This is all the potential viewer will see before they decide whether or not to hit the “play” button, so make that one image extra-compelling.

Export your video to more than one platform. Some people watch on YouTube, some might prefer to watch Facebook. Don’t limit yourself to one platform, or you’ll miss out on a huge number of potential viewers.

If you’re interested in filming videos for platforms like Instagram, check out these great examples for inspiration.

Making Marketing Videos

Regardless of the topic of your video or your amount of resources, be sure to follow these simple, but vital best practices when making a marketing video:

  • Clearly explain your service or product, as well as why it might be valuable to the customer. For example, if you sell a technology, you should use this video to explain what this technology does and why it might save a customer time and money. You could also use this video to show a demo of the product
  • Be sure your video looks professional. Film in a properly lit environment with low background noise, if any. If you work in an open office, move your production into a quiet conference room or hallway. If the lighting is poor and it effects how the film subjects are seen on screen, try moving around lamps, or consider purchasing an affordable light at a home-goods or hardware store.
  • You don’t need to buy an expensive video camera, but try to use a lower-priced video camera, a digital camera that takes video, or a newer smartphone for a crisp image.
  • Hold your film device on a tripod or another surface to limit shakiness.

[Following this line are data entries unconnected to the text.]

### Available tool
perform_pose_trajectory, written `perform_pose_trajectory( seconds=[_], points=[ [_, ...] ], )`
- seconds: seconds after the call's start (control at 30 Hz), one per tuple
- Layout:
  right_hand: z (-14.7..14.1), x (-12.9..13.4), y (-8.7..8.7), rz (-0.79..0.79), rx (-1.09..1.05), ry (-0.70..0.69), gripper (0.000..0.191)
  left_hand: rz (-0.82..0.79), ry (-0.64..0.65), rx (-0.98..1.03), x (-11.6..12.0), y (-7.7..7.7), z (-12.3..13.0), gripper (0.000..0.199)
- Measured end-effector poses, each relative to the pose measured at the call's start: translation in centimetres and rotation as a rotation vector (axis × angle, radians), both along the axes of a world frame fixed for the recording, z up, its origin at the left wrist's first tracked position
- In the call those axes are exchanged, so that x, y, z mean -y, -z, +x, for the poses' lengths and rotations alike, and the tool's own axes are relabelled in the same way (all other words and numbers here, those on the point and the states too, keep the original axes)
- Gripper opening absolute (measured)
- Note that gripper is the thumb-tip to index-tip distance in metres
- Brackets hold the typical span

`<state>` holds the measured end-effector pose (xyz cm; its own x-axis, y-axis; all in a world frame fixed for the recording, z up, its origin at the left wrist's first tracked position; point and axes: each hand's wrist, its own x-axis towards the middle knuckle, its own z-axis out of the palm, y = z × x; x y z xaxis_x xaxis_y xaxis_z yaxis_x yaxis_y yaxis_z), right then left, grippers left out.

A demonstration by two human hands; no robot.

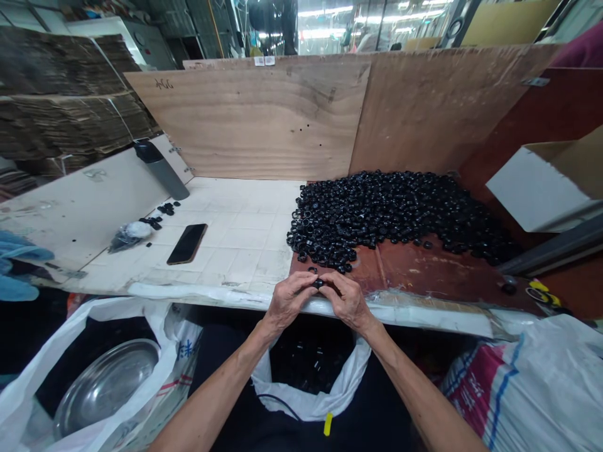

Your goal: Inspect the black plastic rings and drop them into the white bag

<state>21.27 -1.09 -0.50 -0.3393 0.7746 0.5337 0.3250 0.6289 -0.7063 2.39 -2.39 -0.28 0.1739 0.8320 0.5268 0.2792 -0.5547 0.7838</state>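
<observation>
Between the fingertips of both hands, at the table's front edge, is a small black part (318, 283). My left hand (290, 297) pinches it from the left, and my right hand (346, 299) pinches it from the right. A large pile of small black parts (386, 207) lies just beyond the hands, spreading to the right over a brown-red surface (405, 267). One loose ring-shaped part (313, 269) sits just past the fingertips. Below the hands, a white bag (332, 405) hangs open with many black parts inside.
A phone (187, 243), a grey bottle (164, 172) and a small plastic bag (129, 235) are on the white left side. Wooden boards (264, 119) wall the back. At right are a white box (541, 188) and yellow-handled scissors (544, 294). A metal bowl (110, 383) is in a bag at lower left.
</observation>
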Motion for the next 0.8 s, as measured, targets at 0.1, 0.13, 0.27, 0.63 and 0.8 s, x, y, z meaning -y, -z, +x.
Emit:
perform_pose_trajectory(
  seconds=[0.1,0.13,0.27,0.63,0.8],
  points=[
    [0.1,0.1,0.0,0.013,-0.006,-0.012,0.017,-0.063,0.018,0.021,0.0,-0.3,-0.1,0.022],
    [0.0,0.1,0.0,0.025,-0.009,-0.018,0.019,-0.099,0.024,0.029,0.0,-0.4,-0.1,0.023],
    [0.0,0.2,0.0,0.062,-0.015,-0.038,0.024,-0.226,0.042,0.069,0.1,-1.0,0.1,0.024],
    [-0.2,0.1,-0.4,0.017,-0.035,-0.017,0.018,-0.340,0.060,0.129,-0.3,-1.0,-0.2,0.022],
    [-0.8,0.8,-0.6,-0.074,0.037,0.083,0.012,-0.125,0.050,0.106,0.0,-0.4,-0.1,0.021]
  ],
)
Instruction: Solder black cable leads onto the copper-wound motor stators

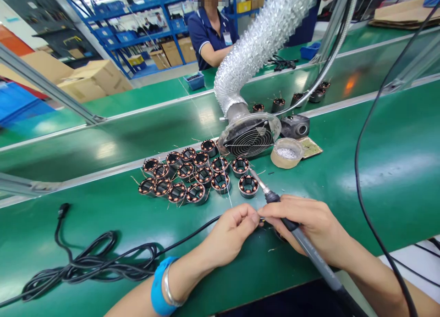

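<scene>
My right hand (309, 220) is closed around a soldering iron (309, 246), its tip pointing up and away towards the stators. My left hand (237, 232) is closed in a pinch, its fingertips meeting those of the right. A black cable (192, 236) runs into the left hand; a speck of yellow wire shows at the fingertips, mostly hidden. Under the right hand, part of a wound motor stator (279, 235) peeks out. Just beyond the hands stands a single copper-wound stator (248, 186), with a group of several more stators (185, 171) to its left.
A fume extractor (250, 140) on a silver duct (254, 46) stands behind the stators. Beside it are a round tub (287, 152) and a sponge tray (311, 148). Coiled cable (103, 262) lies at left; a hanging black cord (359, 170) crosses the right. A person (213, 37) is opposite.
</scene>
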A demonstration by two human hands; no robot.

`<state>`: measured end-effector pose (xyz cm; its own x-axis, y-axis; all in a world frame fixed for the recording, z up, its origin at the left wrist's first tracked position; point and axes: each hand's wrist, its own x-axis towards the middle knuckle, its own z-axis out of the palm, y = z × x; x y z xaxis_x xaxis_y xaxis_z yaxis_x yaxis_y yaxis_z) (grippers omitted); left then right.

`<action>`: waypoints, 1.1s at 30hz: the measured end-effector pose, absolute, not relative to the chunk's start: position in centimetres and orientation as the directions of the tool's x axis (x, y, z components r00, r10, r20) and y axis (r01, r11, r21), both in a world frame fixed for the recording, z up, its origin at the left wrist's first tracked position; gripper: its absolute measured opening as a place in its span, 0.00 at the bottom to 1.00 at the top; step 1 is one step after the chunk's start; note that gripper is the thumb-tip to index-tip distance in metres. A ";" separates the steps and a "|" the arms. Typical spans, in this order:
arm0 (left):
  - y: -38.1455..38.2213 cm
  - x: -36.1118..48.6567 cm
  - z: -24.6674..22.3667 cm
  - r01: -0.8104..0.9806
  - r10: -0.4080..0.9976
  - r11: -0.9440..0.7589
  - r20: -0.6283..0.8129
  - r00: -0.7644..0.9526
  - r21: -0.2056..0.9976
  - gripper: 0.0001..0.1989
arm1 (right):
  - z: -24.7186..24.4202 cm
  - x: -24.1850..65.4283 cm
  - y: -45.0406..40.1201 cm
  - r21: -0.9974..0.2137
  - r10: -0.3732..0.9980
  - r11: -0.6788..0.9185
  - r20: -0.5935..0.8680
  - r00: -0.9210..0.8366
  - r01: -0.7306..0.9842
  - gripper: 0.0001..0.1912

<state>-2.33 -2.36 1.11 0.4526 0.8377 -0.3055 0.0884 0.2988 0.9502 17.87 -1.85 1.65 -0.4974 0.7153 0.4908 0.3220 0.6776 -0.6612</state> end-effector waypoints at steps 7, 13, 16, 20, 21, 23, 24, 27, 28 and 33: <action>-2.3 -2.5 0.9 0.050 0.755 0.434 -0.394 0.524 0.900 0.24 | 2.0 17.9 -1.8 -0.685 0.731 0.664 0.507 -0.458 0.301 0.11; -2.4 -2.3 0.8 -0.021 0.733 0.541 -0.458 0.503 0.841 0.24 | 1.5 17.7 -2.2 -0.679 0.711 0.684 0.537 -0.453 0.269 0.14; -2.4 -2.5 0.7 -0.048 0.683 0.589 -0.466 0.562 0.806 0.23 | 1.6 17.9 -2.3 -0.723 0.733 0.647 0.500 -0.462 0.244 0.14; -2.3 -2.9 0.6 -0.060 0.620 0.628 -0.452 0.641 0.776 0.22 | 1.7 18.1 -2.2 -0.796 0.760 0.570 0.419 -0.496 0.201 0.12; -2.3 -3.0 0.6 -0.062 0.607 0.634 -0.446 0.658 0.771 0.22 | 1.7 18.1 -2.1 -0.803 0.760 0.564 0.413 -0.502 0.194 0.12; -2.3 -3.0 0.5 -0.069 0.592 0.640 -0.434 0.679 0.765 0.22 | 1.7 18.0 -2.2 -0.787 0.752 0.584 0.432 -0.497 0.199 0.13; -2.3 -3.0 0.5 -0.072 0.588 0.642 -0.429 0.686 0.764 0.22 | 1.6 18.0 -2.3 -0.761 0.742 0.612 0.457 -0.491 0.215 0.13; -2.3 -2.8 0.5 -0.076 0.596 0.643 -0.435 0.675 0.762 0.23 | 1.8 18.0 -2.8 -0.645 0.679 0.710 0.522 -0.515 0.283 0.14; -2.3 -2.7 0.5 -0.074 0.607 0.640 -0.445 0.658 0.764 0.23 | 1.8 18.0 -3.0 -0.605 0.658 0.735 0.527 -0.538 0.307 0.14; -2.4 -1.8 0.9 -0.037 0.720 0.551 -0.453 0.526 0.833 0.21 | 1.6 18.0 -3.2 -0.511 0.635 0.767 0.519 -0.571 0.388 0.13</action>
<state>-1.77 -2.39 0.87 0.5256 0.7201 -0.4530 -0.0369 0.5513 0.8335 18.01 -3.21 1.59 -0.5714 0.6353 0.5195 0.3878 0.7669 -0.5113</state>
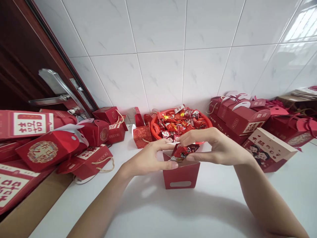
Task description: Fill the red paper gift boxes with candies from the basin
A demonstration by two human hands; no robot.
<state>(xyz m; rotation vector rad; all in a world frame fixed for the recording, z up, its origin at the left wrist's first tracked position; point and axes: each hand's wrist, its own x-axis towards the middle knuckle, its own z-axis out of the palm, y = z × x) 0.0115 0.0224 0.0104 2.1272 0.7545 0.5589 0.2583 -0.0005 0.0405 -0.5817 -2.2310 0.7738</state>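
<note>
An upright red gift box (180, 180) with an open top and a pale oval on its front stands before me on the white table. My left hand (151, 158) is closed at the box's upper left edge, thumb in front and fingers behind. Over the opening, my right hand (215, 147) pinches wrapped candies (182, 151) between thumb and fingers; their exact number is unclear. Just behind the box, and partly hidden by my hands, a red plastic basket (210, 122) is heaped with red-wrapped candies (182, 124).
Red gift boxes (81, 162) with cord handles pile up at left, some on a cardboard box (42, 201). More red boxes (242, 114) are stacked at right, near a cream-and-red printed box (268, 150). Behind are a tiled wall (160, 76) and a door with a metal handle (53, 99).
</note>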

Nothing ruins a great video like an unprofessional, unsteady image. Too much movement can also cause blurry visuals as a camera tries to auto-focus.
  • Use a video editing tool to put the video together so it looks clean and professional. When it comes to finding software, there are plenty of affordable options. Some computers, like Macs, already come with an easy-to-use program called IMovie. Once you settle on the technology you’ll use, check out this guide to editing Youtube videos.
  • Export your finished product in high-definition. Exporting to HD allows your viewers to see a crisp clean image, rather than a blurry one, on most devices. Here’s a quick guide to editing Youtube videos.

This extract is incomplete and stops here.